Dean's fists closed at his side. "Mom loved us."

"Then why didn't she stop?" Sam cried, a raw, feral thing. And Dean wished he could answer that. He'd asked it himself enough times, the thoughts that spun around his head as he tried to sleep, that ate into his dreams. Along with the other questions he had no answers to, like _why did she leave me and dad? Why did she keep using while you were being formed so you born crying for a drug that should of never touched your blood stream? Why did she even start in the first place?_

_Was it all _my_ fault?_

Dean bit his lip. "It's complicated."

Sam shook his head, face stubborn even though the tears. "No. It's not."

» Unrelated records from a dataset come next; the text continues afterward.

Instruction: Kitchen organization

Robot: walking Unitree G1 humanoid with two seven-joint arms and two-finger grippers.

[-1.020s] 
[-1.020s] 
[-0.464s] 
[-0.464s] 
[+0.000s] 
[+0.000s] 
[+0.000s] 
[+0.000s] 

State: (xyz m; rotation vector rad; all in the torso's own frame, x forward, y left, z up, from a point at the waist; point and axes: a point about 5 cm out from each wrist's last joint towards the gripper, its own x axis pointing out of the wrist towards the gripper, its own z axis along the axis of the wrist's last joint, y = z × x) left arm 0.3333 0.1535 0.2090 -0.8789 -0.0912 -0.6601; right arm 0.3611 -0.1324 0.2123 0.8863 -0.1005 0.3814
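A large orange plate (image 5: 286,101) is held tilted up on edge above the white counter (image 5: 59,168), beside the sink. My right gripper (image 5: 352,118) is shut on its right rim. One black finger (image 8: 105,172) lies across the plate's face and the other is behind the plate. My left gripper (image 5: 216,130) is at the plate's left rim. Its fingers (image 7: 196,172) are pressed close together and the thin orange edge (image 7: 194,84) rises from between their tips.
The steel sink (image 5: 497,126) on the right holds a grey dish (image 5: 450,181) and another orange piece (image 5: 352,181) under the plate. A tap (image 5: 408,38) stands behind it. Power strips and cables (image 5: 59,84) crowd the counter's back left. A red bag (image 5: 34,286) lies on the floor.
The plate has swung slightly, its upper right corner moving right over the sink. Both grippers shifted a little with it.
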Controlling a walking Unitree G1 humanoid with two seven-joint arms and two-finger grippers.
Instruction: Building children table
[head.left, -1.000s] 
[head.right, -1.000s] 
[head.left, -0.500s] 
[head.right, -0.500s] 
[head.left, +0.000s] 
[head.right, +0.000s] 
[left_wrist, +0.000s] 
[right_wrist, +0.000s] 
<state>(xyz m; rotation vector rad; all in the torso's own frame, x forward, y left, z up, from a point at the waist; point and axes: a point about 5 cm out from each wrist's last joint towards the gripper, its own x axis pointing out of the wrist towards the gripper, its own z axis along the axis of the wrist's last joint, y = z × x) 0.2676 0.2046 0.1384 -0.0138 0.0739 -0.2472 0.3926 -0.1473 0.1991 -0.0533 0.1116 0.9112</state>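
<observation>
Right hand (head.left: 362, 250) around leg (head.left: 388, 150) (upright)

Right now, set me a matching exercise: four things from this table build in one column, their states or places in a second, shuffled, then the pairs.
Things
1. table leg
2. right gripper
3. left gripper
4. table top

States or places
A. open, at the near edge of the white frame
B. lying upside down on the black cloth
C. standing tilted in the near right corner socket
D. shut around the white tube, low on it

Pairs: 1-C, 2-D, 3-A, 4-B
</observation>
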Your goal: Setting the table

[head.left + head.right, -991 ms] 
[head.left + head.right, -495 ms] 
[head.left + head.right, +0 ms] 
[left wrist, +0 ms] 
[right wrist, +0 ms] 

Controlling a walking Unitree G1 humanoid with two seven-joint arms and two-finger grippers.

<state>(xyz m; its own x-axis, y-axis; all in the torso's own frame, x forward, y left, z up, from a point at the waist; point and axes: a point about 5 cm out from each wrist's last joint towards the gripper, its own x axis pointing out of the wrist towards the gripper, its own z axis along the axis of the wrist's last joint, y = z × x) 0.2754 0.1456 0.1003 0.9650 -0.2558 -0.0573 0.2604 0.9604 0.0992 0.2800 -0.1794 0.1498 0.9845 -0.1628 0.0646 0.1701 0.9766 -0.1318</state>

Dean didn't want to say something empty, like _you'll understand when you're older_, because he was older and he didn't understand, and if anyone could at ten it would be his little brother. Luckily Sam was not waiting for his platitudes.

"I guess, what really matter, is if... you blame me."

Dean gaped. "_Never_." He pushed everything he had, was, into that one word, because Sam could not think he blamed him for anything. The kid already had to carry the weight of his fucked up family, Dean refused to let him add to the burden with something as heavy and bitter as guilt.

"Your daddy does." Dean winced, the memory of his dad attacking a seven year old Sammy flashing through his mind as clear as day. He had been so scared, not understanding why his father was hitting a defenceless child, screaming that he was a demon. He made Dean swear never to spend time with Sammy again, but there was some things even more important than his father.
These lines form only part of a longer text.